I've been NC with ubpdm since last september (and my wife and kids since January of this year). I have no intention of breaking that now, but I do wonder what I should do when/if she's on her deathbed. If she catches COVID-19 she will die (she has an autoimmune disorder and terrible respiratory issues). Will I regret not going to see her? Do I go to her funeral? I want to think through this now before it potentially happens. Thoughts? Advice?

Thanks!
"How often have I lain beneath the rain, on a strange roof, thinking of home?" -William Faulkner

GettingOOTF

#1
I’ve posted about this before. Years ago before I knew about FOG my mother died. I flew back to see her. It was an awful and stressful situation that brought out the worst in everyone. My father did some of the cruelest things he’s ever done to me during that time.

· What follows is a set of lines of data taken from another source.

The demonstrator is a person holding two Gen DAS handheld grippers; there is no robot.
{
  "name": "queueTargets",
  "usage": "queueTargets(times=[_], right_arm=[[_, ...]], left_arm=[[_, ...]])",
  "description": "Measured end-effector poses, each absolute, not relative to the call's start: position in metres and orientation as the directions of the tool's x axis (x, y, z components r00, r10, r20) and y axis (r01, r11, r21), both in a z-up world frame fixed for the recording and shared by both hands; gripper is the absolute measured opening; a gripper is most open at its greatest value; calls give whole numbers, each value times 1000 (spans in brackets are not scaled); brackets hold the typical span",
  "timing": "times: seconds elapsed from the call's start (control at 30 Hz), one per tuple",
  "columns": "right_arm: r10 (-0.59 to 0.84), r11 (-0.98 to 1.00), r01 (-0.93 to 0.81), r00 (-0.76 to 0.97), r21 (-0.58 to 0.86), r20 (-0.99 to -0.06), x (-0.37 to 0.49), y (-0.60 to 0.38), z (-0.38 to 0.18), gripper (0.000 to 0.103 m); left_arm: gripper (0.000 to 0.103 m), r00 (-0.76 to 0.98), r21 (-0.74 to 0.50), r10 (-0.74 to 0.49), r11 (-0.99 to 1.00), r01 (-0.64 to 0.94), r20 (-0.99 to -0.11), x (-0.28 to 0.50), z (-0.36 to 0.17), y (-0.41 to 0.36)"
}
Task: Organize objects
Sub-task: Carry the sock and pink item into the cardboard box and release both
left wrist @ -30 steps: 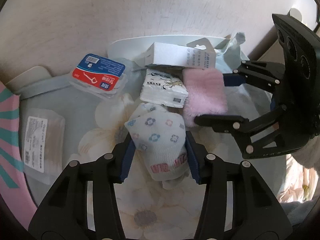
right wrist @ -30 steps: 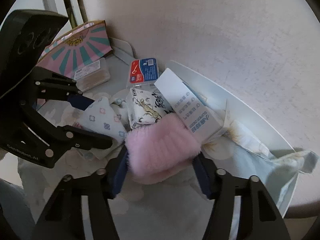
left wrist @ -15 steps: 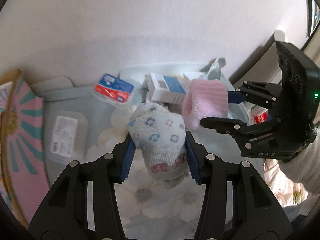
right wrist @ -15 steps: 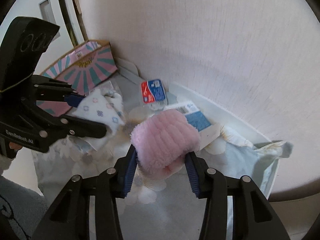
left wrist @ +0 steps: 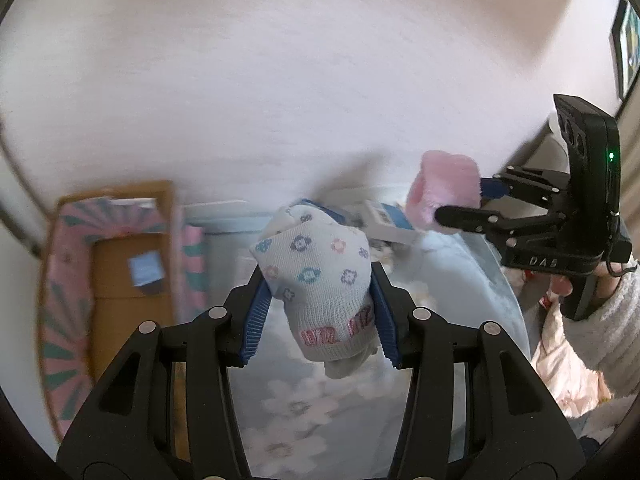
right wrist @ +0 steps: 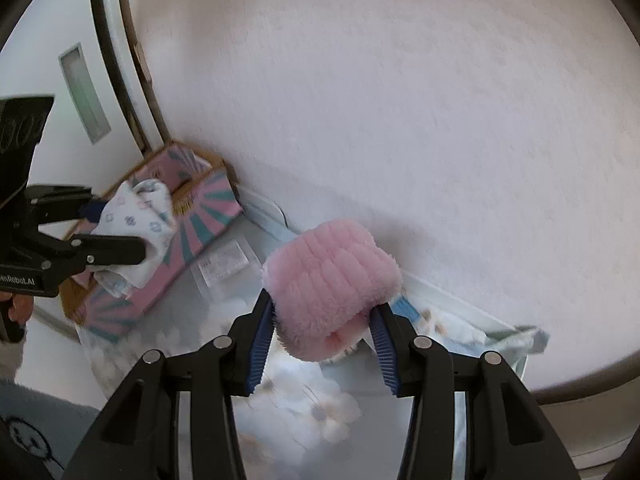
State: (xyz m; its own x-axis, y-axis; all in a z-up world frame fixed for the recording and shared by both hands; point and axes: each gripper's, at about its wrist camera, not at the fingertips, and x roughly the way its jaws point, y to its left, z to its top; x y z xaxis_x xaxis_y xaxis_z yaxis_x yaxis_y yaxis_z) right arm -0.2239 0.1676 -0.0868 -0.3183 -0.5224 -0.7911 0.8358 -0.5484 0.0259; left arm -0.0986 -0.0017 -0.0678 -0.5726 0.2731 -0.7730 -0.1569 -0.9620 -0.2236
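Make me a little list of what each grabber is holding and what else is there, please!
left gripper: shut on the flowered sock, held up in the air
right gripper: shut on the fluffy pink sock, also lifted
pink striped box: open, by the wall, beyond the flowered sock
floral cloth: spread under both grippers
white and blue carton: lying on the cloth
wall: plain, pale, behind everything

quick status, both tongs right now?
Left tongs: closed on the flowered sock.
Right tongs: closed on the pink fuzzy sock.
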Motion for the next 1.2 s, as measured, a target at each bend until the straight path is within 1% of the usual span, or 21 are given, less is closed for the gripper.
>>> queueTargets(times=[0.33,0.5,0.73,0.9,1.03,1.2], right_arm=[[-560,-514,858,-329,7,-761,-215,95,-50,43],[-585,-479,878,-304,18,-752,-207,58,-40,43],[-607,-382,924,-260,-12,-751,-186,-3,-34,43],[-627,-322,947,-212,2,-749,-171,-43,-31,43],[-619,-271,963,-180,-8,-764,-159,-74,-37,43],[-608,-234,972,-134,15,-783,-151,-106,-47,43]], left_arm=[[44,-636,-195,145,-981,8,-758,-68,-42,-94],[44,-654,-187,89,-979,83,-751,-48,-40,-128],[44,-674,-179,12,-968,179,-739,-17,-34,-164],[44,-680,-188,-16,-956,225,-733,-5,-38,-183],[44,-681,-191,-34,-948,253,-731,-2,-41,-191],[44,-669,-200,-35,-941,271,-742,-2,-51,-199]])
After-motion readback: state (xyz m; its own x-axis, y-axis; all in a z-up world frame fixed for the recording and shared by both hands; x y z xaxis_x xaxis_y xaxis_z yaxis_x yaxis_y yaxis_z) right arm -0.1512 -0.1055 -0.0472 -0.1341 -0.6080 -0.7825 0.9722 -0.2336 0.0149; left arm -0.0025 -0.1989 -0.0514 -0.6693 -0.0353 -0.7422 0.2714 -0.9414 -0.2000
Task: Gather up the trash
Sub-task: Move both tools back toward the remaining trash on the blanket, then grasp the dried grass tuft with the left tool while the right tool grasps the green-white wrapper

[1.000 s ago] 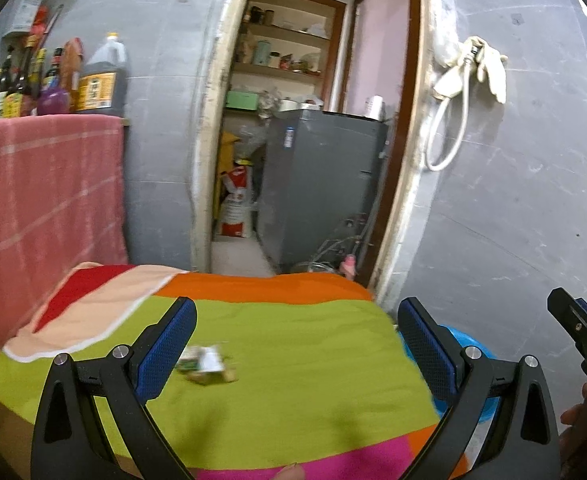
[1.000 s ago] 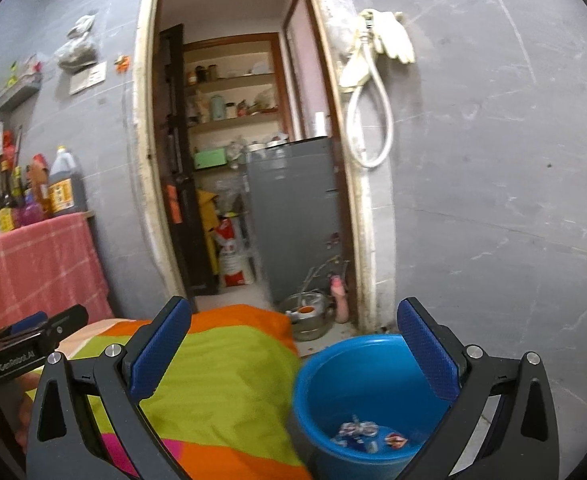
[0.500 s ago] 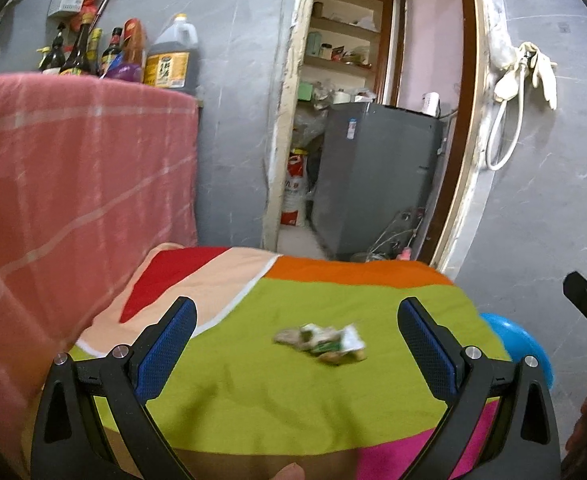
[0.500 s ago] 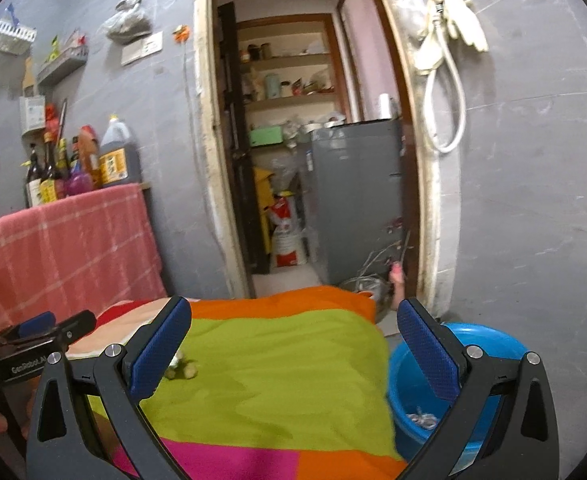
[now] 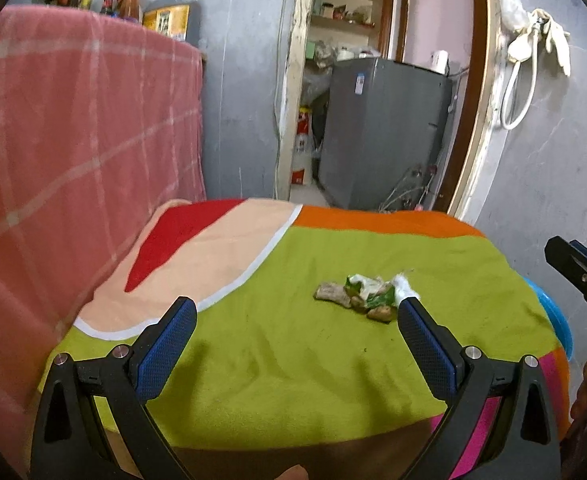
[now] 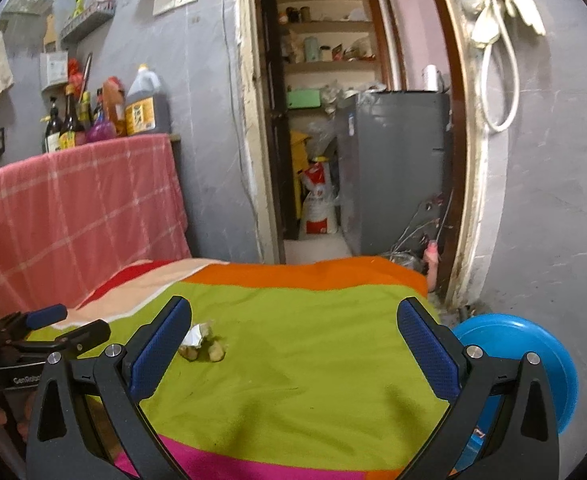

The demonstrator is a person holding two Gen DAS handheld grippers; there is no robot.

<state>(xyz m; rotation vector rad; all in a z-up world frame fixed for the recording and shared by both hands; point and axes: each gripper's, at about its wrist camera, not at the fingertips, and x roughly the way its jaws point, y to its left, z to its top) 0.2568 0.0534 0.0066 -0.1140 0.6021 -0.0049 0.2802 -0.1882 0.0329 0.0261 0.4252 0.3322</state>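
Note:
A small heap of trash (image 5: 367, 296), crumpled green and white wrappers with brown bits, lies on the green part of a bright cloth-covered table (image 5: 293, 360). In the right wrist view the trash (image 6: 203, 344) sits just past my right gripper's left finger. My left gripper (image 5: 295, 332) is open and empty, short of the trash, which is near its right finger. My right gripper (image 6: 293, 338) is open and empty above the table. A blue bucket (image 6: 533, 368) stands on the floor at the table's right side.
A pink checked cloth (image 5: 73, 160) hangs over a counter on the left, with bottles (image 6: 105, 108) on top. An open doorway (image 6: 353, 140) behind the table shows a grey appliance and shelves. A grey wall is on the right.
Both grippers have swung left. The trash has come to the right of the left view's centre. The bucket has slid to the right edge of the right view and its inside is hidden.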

Two years ago, in an event that was the precursor to my finally going NC with my siblings and father my father got really sick.  Everyone, including the doctors and my father, thought he would die. He was awful during this time. He said such hurtful and cruel things to me. Especially on the day of his surgery when I called to wish him good luck.

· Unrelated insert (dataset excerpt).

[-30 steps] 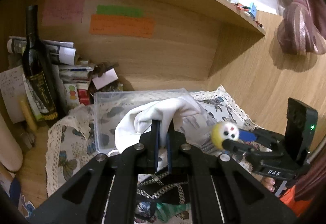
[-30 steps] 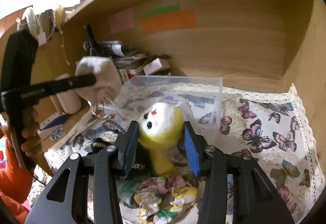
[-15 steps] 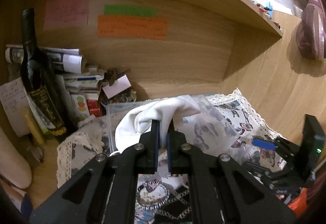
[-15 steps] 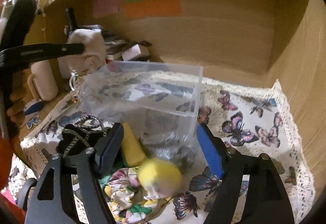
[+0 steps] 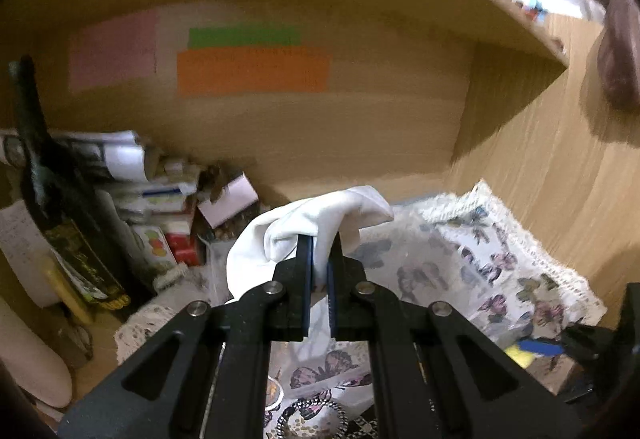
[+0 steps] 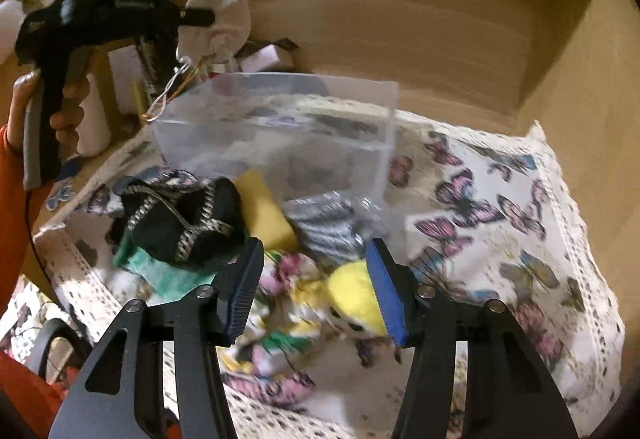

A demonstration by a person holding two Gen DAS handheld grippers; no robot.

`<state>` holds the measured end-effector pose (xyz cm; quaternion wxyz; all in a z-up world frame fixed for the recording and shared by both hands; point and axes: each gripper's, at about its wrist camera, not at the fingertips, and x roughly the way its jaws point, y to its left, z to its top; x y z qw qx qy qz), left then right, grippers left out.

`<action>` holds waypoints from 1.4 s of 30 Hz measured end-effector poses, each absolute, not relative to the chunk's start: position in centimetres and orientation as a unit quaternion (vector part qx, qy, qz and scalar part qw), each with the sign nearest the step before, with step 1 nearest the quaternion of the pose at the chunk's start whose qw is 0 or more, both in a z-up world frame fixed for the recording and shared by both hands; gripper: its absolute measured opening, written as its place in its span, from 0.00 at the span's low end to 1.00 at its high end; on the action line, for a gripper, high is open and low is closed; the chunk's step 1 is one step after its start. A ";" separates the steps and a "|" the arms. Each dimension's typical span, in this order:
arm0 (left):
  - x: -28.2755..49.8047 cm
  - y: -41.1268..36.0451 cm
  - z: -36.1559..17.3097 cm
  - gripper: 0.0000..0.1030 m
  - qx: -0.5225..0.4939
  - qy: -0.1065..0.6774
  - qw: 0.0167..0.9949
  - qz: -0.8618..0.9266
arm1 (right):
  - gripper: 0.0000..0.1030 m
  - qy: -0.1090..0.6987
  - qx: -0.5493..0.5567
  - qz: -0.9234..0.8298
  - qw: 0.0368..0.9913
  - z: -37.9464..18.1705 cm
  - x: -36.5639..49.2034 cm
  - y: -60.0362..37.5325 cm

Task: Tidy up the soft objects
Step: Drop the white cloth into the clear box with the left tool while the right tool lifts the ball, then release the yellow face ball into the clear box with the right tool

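Note:
My left gripper (image 5: 319, 259) is shut on a white cloth pouch (image 5: 304, 223) and holds it up above the left end of the clear plastic box (image 6: 280, 127). In the right wrist view the pouch (image 6: 218, 19) hangs high at the left with a wire ring dangling under it. My right gripper (image 6: 316, 287) is open above the pile. The yellow plush toy (image 6: 354, 305) lies loose on the floral cloth (image 6: 288, 319), against the right finger (image 6: 386, 295). A black chain-trimmed pouch (image 6: 180, 215), a yellow sponge (image 6: 266, 215) and a striped item in plastic (image 6: 328, 227) lie beside it.
A butterfly-print lace cloth (image 6: 500, 223) covers the shelf. A dark bottle (image 5: 52, 199), stacked papers and small boxes (image 5: 152, 199) crowd the back left corner. Wooden walls close the back and right. Sticky notes (image 5: 252, 71) are on the back wall.
My right gripper opened and the yellow plush toy dropped onto the floral cloth. My left gripper rose with the white pouch and shifted left.

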<state>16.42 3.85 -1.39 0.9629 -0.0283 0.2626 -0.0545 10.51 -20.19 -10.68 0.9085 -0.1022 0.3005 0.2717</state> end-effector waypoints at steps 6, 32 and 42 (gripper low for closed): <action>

I feel that had he died then I would have felt worse having been subjected to “last hurrah” of cruelty when he thought he’d never speak to me again.

I think of this when I worry about him getting sick, especially now with COVID-19. I know that there won’t be a tearful goodbye and any acknowledgement that I was loved.

My experience is that dying doesn’t change a disordered person.

That said, I think there is no wrong choice here. You have to do what you will feel least bad about in the long run.

I feel like I have made peace with the fact that I likely won’t ever see or speak to my father again. I can’t say for certain what I will do when his time comes.

Obviously like so many of us here I’ve been thinking about this a lot over the past few weeks. It’s a tough spot to be in and we can only do our best.

ETA - I did not go to my mother’s funeral as she lived half way around the world and she died only weeks after I got back from seeing her. I did write a eulogy which someone else read in the church.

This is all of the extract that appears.